Comment dois-je stocker Baraclude?

• Stockez les comprimés de baraclude ou la solution orale à température ambiante entre 68 ° F et 77 ° F (20 ° C et 25 ° C).
• Gardez les comprimés BaraClude dans un récipient étroitement fermé.
• Stockez les comprimés de baraclude ou BaraCluser une solution orale dans le carton d'origine et gardez le carton hors de la lumière.
• Jetez en toute sécurité Baraclude qui est obsolète ou qui n'est plus nécessaire. Effacer des médicaments inutilisés par le biais de programmes d'élimination de reprise communautaire lorsqu'ils sont disponibles ou placer des baracludes dans un conteneur fermé méconnaissable dans les déchets domestiques.

Gardez le baraclude et tous les médicaments hors de portée des enfants.

Général information about the safe et effective use of Baraclure

Baraclure does not stop you from spreading the hepatitis Virus b (HBV) to others by sex sharing needles or being exposed to your blood. Talk with your healthcare provider about safe sexual practices that protect your partner. Never share needles. Do not share personal items that can have blood or body fluids on them like toothbrushes or razor blades. A shot (vaccine) is available to protect people at risk from becoming infected with HBV.

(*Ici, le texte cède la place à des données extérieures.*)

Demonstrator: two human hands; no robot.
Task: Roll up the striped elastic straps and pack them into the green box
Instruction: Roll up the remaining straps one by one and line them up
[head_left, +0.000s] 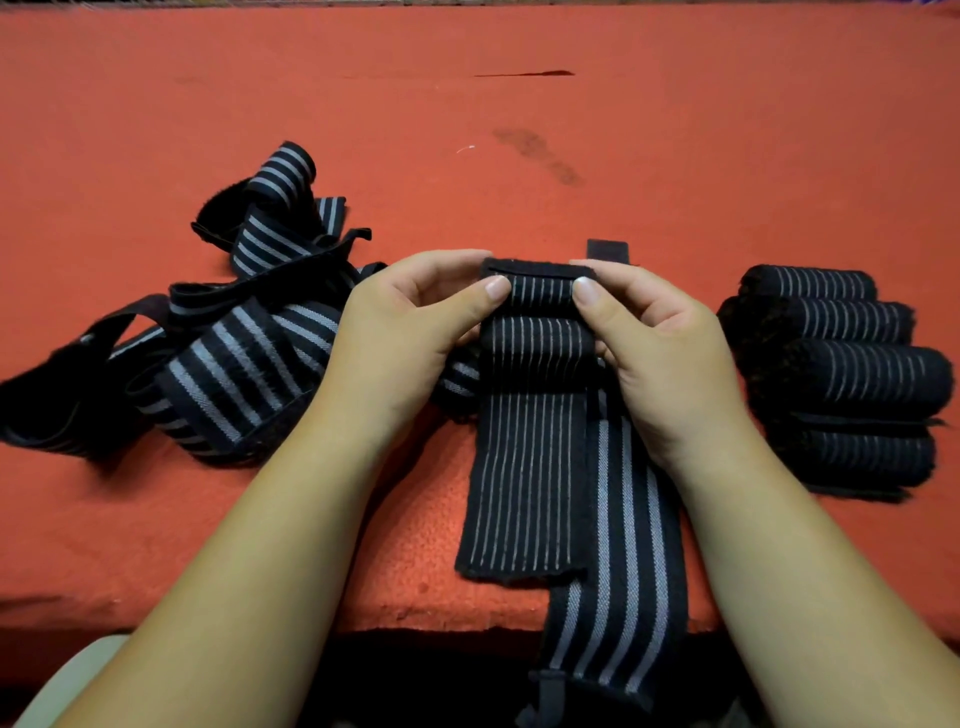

Les médicaments sont parfois prescrits à des fins autres que celles énumérées dans une brochure d'information du patient. N'utilisez pas Baraclude pour une condition pour laquelle il n'a pas été prescrit. Ne donnez pas Baraclude à d'autres personnes même si elles présentent les mêmes symptômes que vous. Cela peut leur faire du mal.

Ce dépliant d'information du patient résume les informations les plus importantes sur Baraclude. Si vous souhaitez plus d'informations, parlez avec votre fournisseur de soins de santé. Vous pouvez demander à votre fournisseur de soins de santé ou à votre pharmacien pour des informations sur Baraclude qui sont écrits pour les professionnels de la santé.

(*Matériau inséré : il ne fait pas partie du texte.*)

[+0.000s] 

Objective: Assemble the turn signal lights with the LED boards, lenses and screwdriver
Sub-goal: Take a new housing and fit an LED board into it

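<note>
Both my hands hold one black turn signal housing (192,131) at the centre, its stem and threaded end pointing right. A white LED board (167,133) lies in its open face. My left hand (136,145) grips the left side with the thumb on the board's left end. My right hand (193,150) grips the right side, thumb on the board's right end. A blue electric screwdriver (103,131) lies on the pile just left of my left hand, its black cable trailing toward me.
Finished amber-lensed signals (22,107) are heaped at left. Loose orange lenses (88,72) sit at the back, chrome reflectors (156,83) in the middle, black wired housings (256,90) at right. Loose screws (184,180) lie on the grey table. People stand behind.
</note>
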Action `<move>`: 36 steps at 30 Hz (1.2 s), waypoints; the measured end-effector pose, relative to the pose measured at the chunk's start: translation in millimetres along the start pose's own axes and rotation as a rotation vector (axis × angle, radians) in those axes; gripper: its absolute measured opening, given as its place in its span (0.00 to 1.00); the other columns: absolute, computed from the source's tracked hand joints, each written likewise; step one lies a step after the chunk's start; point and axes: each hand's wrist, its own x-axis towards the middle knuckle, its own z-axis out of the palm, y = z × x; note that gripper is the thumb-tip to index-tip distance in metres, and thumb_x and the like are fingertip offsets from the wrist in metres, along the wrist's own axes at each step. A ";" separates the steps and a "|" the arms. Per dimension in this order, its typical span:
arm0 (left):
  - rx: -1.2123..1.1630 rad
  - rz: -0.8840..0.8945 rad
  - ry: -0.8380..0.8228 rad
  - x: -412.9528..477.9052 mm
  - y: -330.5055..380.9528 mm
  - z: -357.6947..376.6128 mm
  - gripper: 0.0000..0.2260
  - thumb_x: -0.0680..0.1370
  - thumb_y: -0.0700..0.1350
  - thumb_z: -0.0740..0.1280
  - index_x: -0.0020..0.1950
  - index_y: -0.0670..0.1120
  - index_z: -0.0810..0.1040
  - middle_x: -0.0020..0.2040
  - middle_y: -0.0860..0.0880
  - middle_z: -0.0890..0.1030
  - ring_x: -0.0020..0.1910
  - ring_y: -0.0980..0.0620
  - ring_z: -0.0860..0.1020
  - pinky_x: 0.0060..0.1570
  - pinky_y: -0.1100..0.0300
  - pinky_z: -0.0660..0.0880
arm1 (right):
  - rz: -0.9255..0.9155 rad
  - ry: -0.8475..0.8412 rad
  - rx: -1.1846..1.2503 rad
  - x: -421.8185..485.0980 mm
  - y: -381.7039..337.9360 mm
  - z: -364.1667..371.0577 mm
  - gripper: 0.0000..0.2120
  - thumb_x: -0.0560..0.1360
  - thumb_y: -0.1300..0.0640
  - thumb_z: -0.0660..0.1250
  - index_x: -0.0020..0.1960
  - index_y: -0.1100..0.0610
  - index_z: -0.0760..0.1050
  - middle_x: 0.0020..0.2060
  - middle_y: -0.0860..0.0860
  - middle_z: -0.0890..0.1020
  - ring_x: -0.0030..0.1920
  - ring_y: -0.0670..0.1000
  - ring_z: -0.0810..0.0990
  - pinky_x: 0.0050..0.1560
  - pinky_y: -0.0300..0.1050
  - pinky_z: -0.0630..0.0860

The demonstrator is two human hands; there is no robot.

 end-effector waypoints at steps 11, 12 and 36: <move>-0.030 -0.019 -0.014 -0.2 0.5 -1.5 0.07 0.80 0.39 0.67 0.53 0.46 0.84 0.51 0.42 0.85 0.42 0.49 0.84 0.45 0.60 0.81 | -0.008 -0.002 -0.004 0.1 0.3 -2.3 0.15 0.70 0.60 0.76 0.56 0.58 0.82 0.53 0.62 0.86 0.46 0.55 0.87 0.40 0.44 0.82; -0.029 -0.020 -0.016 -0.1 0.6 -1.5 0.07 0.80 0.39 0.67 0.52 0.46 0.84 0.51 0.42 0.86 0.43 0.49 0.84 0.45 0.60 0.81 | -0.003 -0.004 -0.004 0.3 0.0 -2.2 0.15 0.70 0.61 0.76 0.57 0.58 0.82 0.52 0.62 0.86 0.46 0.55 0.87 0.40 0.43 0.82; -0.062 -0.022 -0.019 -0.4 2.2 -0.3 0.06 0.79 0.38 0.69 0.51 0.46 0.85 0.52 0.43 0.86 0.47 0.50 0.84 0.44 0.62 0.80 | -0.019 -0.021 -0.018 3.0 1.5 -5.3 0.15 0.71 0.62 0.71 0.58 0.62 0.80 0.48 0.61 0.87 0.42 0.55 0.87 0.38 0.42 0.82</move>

Pour plus d'informations, rendez-vous sur www.baraclude.com ou appelez le 1-800-321-1335.

Quels sont les ingrédients de Baraclude?

Ingrédient actif: entécavir

Ingrédients inactifs dans les comprimés de baraclude: monohydrate de lactose monohydraté microcristallin de cellulose crospovidone povidone magnésium stéarate.

Comprimé de film de comprimé: dioxyde de titane hypromellose polyéthylène glycol 400 polysorbate 80 (NULL,5 mg comprimé uniquement) et le rouge à l'oxyde de fer (1 mg comprimé uniquement).

Ingrédients inactifs dans la solution orale de baraclude: maltitol sodium citrate acide citrique méthylparaben propylparaben et saveur d'orange.

Ces informations sur les patients ont été approuvées par la Food and Drug Administration des États-Unis.